Research output: Contribution to journalArticlepeer-review

46 Scopus citations


Few generally accepted standards for personnel exposure to ultraviolet radiation presently exist. Values which have been used as guide-lines were based either on a single-wavelength effect (253.7 nm) which may be emitted from an essentially monochromatic source, or on data which is somewhat at variance with that obtained in more recent investigations. The Committee on Physical Agents of ACGIH has proposed a tentative TLV for ultraviolet which assumes that a single spectral-effects weighting curve can be made applicable for exposure to both the eyes and the skin.
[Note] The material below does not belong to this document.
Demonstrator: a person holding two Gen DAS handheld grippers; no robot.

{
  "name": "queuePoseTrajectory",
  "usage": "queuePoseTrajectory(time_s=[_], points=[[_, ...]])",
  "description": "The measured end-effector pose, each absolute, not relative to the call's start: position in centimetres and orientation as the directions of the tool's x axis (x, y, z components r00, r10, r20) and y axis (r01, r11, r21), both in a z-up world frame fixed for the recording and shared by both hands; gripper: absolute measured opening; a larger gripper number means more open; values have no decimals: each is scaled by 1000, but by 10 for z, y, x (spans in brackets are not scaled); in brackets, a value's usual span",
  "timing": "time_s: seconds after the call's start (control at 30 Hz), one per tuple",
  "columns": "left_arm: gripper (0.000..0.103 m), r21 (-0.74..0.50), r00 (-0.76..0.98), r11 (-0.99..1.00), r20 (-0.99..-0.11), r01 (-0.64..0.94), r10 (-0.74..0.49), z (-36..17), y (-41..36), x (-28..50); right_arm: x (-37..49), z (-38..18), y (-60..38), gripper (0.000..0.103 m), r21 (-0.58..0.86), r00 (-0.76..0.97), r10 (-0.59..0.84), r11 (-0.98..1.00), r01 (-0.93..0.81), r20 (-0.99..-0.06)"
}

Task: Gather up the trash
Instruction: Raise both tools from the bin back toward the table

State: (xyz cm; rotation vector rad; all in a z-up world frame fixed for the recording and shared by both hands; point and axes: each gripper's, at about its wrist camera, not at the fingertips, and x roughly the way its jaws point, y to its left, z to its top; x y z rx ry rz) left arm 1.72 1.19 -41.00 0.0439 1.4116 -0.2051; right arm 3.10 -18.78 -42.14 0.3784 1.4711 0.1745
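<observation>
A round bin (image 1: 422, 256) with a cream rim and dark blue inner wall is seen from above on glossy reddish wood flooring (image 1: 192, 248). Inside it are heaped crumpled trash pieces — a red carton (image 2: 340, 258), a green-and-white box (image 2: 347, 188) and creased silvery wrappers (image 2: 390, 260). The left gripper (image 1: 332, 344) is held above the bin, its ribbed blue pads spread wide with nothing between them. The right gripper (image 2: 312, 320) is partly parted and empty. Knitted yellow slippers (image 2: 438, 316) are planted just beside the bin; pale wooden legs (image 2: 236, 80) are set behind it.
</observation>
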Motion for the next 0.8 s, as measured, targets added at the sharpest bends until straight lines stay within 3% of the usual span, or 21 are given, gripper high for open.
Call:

The advantages of this aproach are: (1) Calculations and measurements are simplified. (2) It favors the development of a single direct-readout hazard instrument. It also makes an assumption that the eye is the critical organ and that distinction between eye and skin exposure is not essential; that it is acceptable to apply a large factor of safety to the skin in order to protect the eyes. The biological data which support this synthesized approach, and the limitations of this type of standard, and other possible ultraviolet radiation standards are discussed.

Original languageEnglish (US)
Pages (from-to)644-653
Number of pages10
JournalAmerican Industrial Hygiene Association Journal
Issue number10
StatePublished - Oct 1 1972
Externally publishedYes

ASJC Scopus subject areas

  • Public Health, Environmental and Occupational Health
  • Medicine(all)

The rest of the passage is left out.